Vous pouvez réclamer une indemnité financière à votre ancien employeur pour la période allant de 2021 à 2022 (si cela fait moins de 3 ans que vous êtes parti). Pour votre employeur actuel, vous pouvez réclamer les jours depuis votre embauche.
Est-ce que cela concerne aussi les fonctionnaires ?
Oui, le principe de conformité au droit européen s'applique également à la fonction publique, bien que les modalités de mise en œuvre puissent varier légèrement selon les décrets spécifiques à chaque versant.
Que se passe-t-il si j'ai déjà épuisé mes 5 semaines de congés ?
Si vous avez été malade mais que vous avez tout de même pu prendre 5 semaines de congés sur l'année concernée (par exemple grâce à des reliquats), vous ne pouvez pas réclamer de jours supplémentaires. L'acquisition en maladie vient "compléter" ce que vous n'avez pas pu acquérir en travaillant.
Le calcul se fait-il en jours ouvrés ou ouvrables ?
La loi parle en jours ouvrables (6 jours par semaine). Si votre entreprise calcule en jours ouvrés (5 jours), le prorata est de 1,66 jour par mois de maladie (soit 20 jours par an au lieu de 24).
Puis-je demander de l'argent plutôt que des jours de repos ?
Seulement si vous quittez l'entreprise. Tant que le contrat court, la loi privilégie le repos effectif. Les jours doivent donc être pris, pas payés.

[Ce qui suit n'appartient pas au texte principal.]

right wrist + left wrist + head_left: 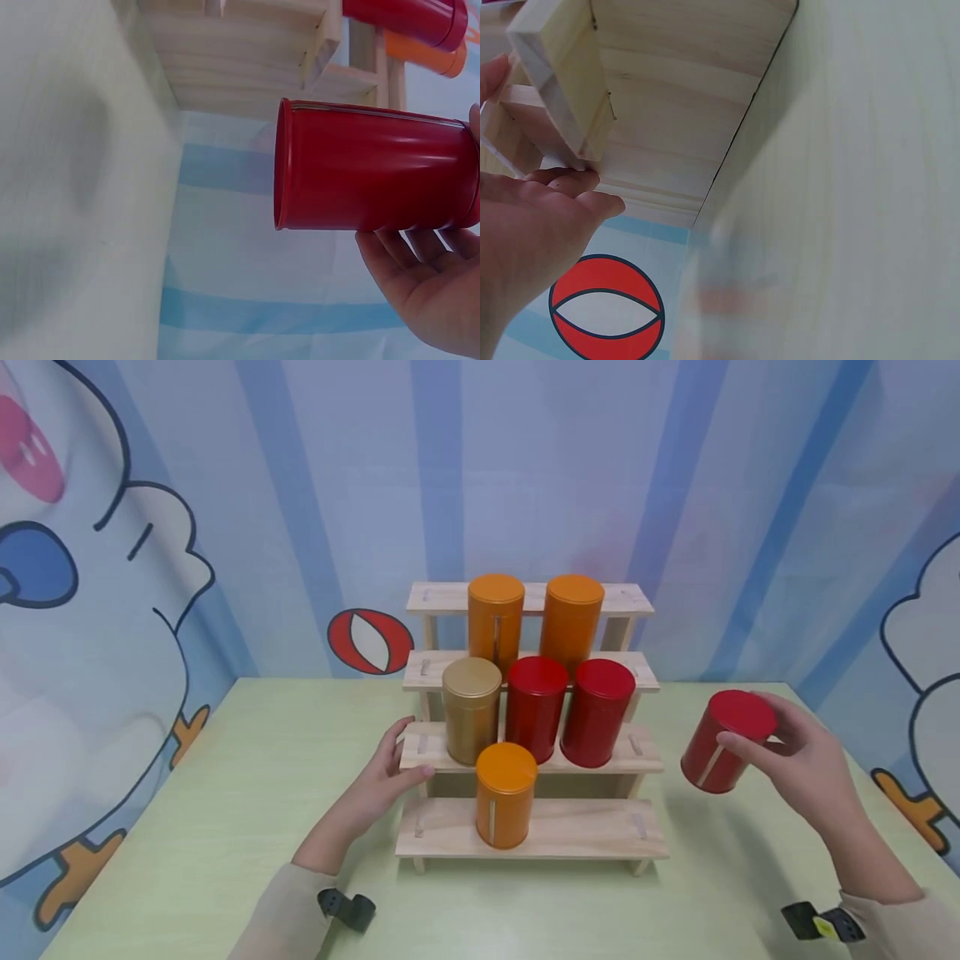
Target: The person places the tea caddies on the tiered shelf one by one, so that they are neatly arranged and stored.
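In the head view my right hand holds a red canister by its upper part, tilted and raised over the table right of a stepped wooden rack. The right wrist view shows fingers along the side of this red canister. My left hand grips the left end of the rack's second step from the bottom, thumb toward the top and fingers round its edge. A gold canister and two red canisters stand on that step. One orange canister is on the lowest step.
Two more orange canisters stand higher on the rack, behind the gold and red ones. The rack stands on a pale green table. Behind it hangs a blue striped backdrop with cartoon figures.
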A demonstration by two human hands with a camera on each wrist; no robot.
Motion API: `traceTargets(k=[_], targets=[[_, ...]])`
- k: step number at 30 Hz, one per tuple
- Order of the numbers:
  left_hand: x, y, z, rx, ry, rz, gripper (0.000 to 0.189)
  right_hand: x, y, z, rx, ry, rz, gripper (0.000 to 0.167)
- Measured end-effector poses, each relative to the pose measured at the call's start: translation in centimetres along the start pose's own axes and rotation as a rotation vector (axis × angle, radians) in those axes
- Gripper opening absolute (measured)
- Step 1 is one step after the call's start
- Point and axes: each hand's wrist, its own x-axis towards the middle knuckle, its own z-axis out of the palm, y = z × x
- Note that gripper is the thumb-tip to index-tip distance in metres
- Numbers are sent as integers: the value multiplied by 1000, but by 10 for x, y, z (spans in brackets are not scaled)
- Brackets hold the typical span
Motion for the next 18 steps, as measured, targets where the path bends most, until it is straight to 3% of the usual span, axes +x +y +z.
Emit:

La deadline du 23 avril s'applique-t-elle aux accidents du travail ?
Non, pour les accidents du travail, les règles étaient déjà favorables. Cette deadline concerne spécifiquement la régularisation des maladies non professionnelles.
Est-ce qu'un avocat est obligatoire pour cette démarche ?
Non, une lettre recommandée bien étayée suffit souvent. Toutefois, en cas de litige persistant, l'assistance d'un avocat spécialisé en droit social peut être utile, surtout pour des montants importants.
Conclusion : Un levier de pouvoir d'achat à ne pas négliger
La récupération des congés payés en arrêt maladie n'est pas seulement une question de repos, c'est un élément de votre patrimoine salarial. Pour un salarié ayant eu un arrêt long, cela peut représenter plusieurs milliers d'euros ou plusieurs semaines de vacances "offertes". Avec l'échéance du 23 avril 2026, l'inertie est votre pire ennemie. Vérifiez vos archives dès aujourd'hui pour ne pas laisser vos droits s'évaporer.